▸ **The problem**:
Every line from the beginning of the data through the line containing "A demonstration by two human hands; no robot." should be reproduced exactly, and no further lines should be output.

▸ **Supplied information**:
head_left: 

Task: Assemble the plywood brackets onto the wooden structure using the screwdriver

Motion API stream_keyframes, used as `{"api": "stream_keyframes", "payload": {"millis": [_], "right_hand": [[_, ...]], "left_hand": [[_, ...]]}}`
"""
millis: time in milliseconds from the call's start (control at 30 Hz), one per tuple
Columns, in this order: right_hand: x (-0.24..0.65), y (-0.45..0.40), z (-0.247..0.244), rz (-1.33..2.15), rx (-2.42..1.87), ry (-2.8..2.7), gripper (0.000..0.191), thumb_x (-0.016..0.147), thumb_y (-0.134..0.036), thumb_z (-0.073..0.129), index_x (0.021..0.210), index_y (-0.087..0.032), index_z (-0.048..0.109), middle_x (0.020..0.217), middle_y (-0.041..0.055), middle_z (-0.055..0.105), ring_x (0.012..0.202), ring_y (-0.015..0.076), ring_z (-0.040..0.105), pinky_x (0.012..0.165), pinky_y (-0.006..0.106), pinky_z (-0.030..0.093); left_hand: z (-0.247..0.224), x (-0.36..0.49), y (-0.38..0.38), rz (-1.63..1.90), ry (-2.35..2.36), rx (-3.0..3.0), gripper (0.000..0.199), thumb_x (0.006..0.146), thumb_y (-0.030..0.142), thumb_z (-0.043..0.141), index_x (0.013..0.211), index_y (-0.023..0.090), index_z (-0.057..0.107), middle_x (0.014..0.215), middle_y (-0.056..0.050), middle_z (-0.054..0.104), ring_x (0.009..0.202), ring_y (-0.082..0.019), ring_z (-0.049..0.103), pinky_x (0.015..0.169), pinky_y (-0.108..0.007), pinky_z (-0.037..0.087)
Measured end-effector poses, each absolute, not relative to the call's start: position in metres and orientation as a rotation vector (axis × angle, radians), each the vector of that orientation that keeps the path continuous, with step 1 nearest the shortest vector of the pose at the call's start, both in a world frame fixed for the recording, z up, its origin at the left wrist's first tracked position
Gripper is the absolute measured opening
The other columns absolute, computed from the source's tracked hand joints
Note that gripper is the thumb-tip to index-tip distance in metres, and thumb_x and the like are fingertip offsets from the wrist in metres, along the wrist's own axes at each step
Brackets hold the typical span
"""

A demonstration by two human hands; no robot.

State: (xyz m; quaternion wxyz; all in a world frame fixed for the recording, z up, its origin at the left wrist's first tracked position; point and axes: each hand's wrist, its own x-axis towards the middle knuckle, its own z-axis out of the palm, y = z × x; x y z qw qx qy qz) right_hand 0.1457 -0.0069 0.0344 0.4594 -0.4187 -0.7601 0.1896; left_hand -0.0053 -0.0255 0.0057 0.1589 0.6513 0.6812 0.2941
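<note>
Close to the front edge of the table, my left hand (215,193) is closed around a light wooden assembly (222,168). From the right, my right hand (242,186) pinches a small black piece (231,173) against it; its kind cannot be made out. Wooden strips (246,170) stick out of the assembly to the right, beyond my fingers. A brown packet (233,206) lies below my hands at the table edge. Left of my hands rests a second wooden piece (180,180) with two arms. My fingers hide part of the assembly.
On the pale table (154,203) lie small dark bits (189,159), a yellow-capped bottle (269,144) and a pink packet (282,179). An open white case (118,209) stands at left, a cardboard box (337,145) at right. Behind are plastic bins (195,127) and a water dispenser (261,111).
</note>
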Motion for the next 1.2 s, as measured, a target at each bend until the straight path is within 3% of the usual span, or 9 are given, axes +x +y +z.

▸ **Response box**:
head_left: 

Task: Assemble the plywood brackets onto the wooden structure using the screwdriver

Motion API stream_keyframes, used as `{"api": "stream_keyframes", "payload": {"millis": [_], "right_hand": [[_, ...]], "left_hand": [[_, ...]]}}`
"""
millis: time in milliseconds from the call's start (control at 30 Hz), one per tuple
Columns, in this order: right_hand: x (-0.24..0.65), y (-0.45..0.40), z (-0.247..0.244), rz (-1.33..2.15), rx (-2.42..1.87), ry (-2.8..2.7), gripper (0.000..0.191), thumb_x (-0.016..0.147), thumb_y (-0.134..0.036), thumb_z (-0.073..0.129), index_x (0.021..0.210), index_y (-0.087..0.032), index_z (-0.048..0.109), middle_x (0.020..0.217), middle_y (-0.041..0.055), middle_z (-0.055..0.105), ring_x (0.012..0.202), ring_y (-0.015..0.076), ring_z (-0.040..0.105), pinky_x (0.012..0.165), pinky_y (-0.006..0.106), pinky_z (-0.030..0.093); left_hand: z (-0.247..0.224), x (-0.36..0.49), y (-0.38..0.38), rz (-1.63..1.90), ry (-2.35..2.36), rx (-3.0..3.0), gripper (0.000..0.199), thumb_x (0.006..0.146), thumb_y (-0.030..0.142), thumb_z (-0.043..0.141), index_x (0.013..0.211), index_y (-0.023..0.090), index_z (-0.057..0.107), middle_x (0.014..0.215), middle_y (-0.056..0.050), middle_z (-0.054..0.104), ring_x (0.009..0.202), ring_y (-0.082..0.019), ring_z (-0.049..0.103), pinky_x (0.015..0.169), pinky_y (-0.108..0.007), pinky_z (-0.037..0.087)
Measured end-effector poses, each absolute, not relative to the call's start: position in metres and orientation as a rotation vector (axis × angle, radians), each the vector of that orientation that keeps the path continuous, with step 1 nearest the shortest vector of the pose at the call's start, both in a world frame fixed for the recording, z up, its origin at the left wrist's first tracked position
Gripper is the absolute measured opening
The other columns absolute, computed from the source's tracked hand joints
Note that gripper is the thumb-tip to index-tip distance in metres, and thumb_x and the like are fingertip offsets from the wrist in metres, along the wrist's own axes at each step
Brackets hold the typical span
"""

A demonstration by two human hands; no robot.

The exercise has been completed.